Notwithstanding any other provisions of this section, an offender
sentenced for a felony crime listed in RCW 9.94A.540 as subject to a
mandatory minimum sentence of total confinement shall not be released
from total confinement before the completion of the listed mandatory
minimum sentence for that felony crime of conviction unless allowed
under RCW 9.94A.540, however persistent offenders are not eligible for
extraordinary medical placement.
Sec. 404 RCW 9.94A.737 and 2005 c 435 s 3 are each amended to
read as follows:
(1) If an offender violates any condition or requirement of
community custody, the department may transfer the offender to a more
restrictive confinement status to serve up to the remaining portion of
the sentence, less credit for any period actually spent in community
custody or in detention awaiting disposition of an alleged violation
and subject to the limitations of subsection (2) of this section. The
sanction for the violation shall be determined by the community
corrections officer, or other person responsible for supervision of the
offender, based on the community corrections officer's knowledge and
experience with the offender, the seriousness of the violation, and
other factors deemed relevant by the community corrections officer.
(2)(a) For a sex offender sentenced to a term of community custody
under RCW 9.94A.670 who violates any condition of community custody,
the department may impose a sanction of up to sixty days' confinement
in a local correctional facility for each violation. If the department
imposes a sanction, the department shall submit within seventy-two
hours a report to the court and the prosecuting attorney outlining the
violation or violations and the sanctions imposed.
(b) For a sex offender sentenced to a term of community custody
under RCW 9.94A.710 who violates any condition of community custody
after having completed his or her maximum term of total confinement,
including time served on community custody in lieu of earned release,
the department may impose a sanction of up to sixty days in a local
correctional facility for each violation.
(c) For an offender sentenced to a term of community custody under
RCW 9.94A.505(2)(b), 9.94A.650, or 9.94A.715, or under RCW 9.94A.545,
for a crime committed on or after July 1, 2000, who violates any
condition of community custody after having completed his or her
maximum term of total confinement, including time served on community
custody in lieu of earned release, the department may impose a sanction
of up to sixty days in total confinement for each violation. The
department may impose sanctions such as work release, home detention
with electronic monitoring, work crew, community restitution, inpatient
treatment, daily reporting, curfew, educational or counseling sessions,
supervision enhanced through electronic monitoring, or any other
sanctions available in the community.
(d) For an offender sentenced to a term of community placement
under RCW 9.94A.705 who violates any condition of community placement
after having completed his or her maximum term of total confinement,
including time served on community custody in lieu of earned release,
the department may impose a sanction of up to sixty days in total
confinement for each violation. The department may impose sanctions
such as work release, home detention with electronic monitoring, work
crew, community restitution, inpatient treatment, daily reporting,
curfew, educational or counseling sessions, supervision enhanced
through electronic monitoring, or any other sanctions available in the
community.
(3) If an offender has been arrested for a new felony offense, the
department shall hold the offender in total confinement until a hearing
before the department as provided in this section or until the offender
has been formally charged for the new felony offense, whichever is
earlier. Nothing in this subsection shall be construed as to permit
the department to hold an offender past his or her maximum term of
total confinement if the offender has not completed the maximum term of
total confinement or to permit the department to hold an offender past
the offender's term of community custody.

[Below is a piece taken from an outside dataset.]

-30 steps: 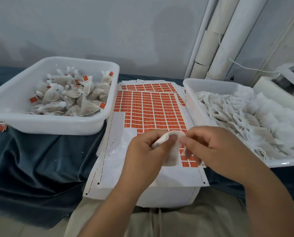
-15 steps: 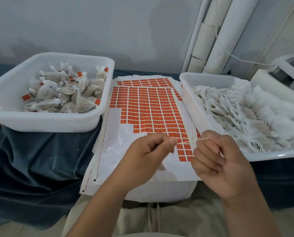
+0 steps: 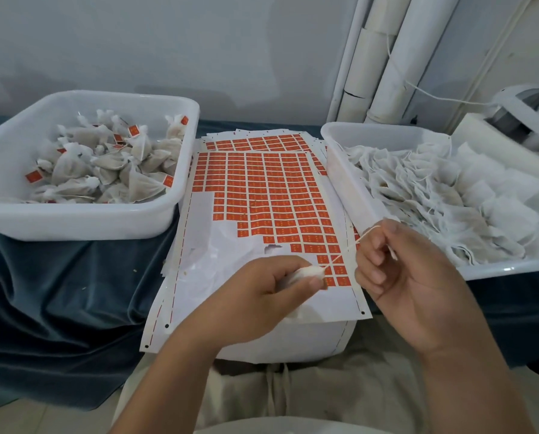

(4) The department shall be financially responsible for any portion
of the sanctions authorized by this section that are served in a local
correctional facility as a result of actions taken by a department
employee.
(5) If an offender is accused of violating any condition or
requirement of community custody, he or she is entitled to a hearing
before the department prior to the imposition of sanctions. The
hearing shall be considered as offender disciplinary proceedings and
shall not be subject to chapter 34.05 RCW. The department shall
develop hearing procedures and a structure of graduated sanctions.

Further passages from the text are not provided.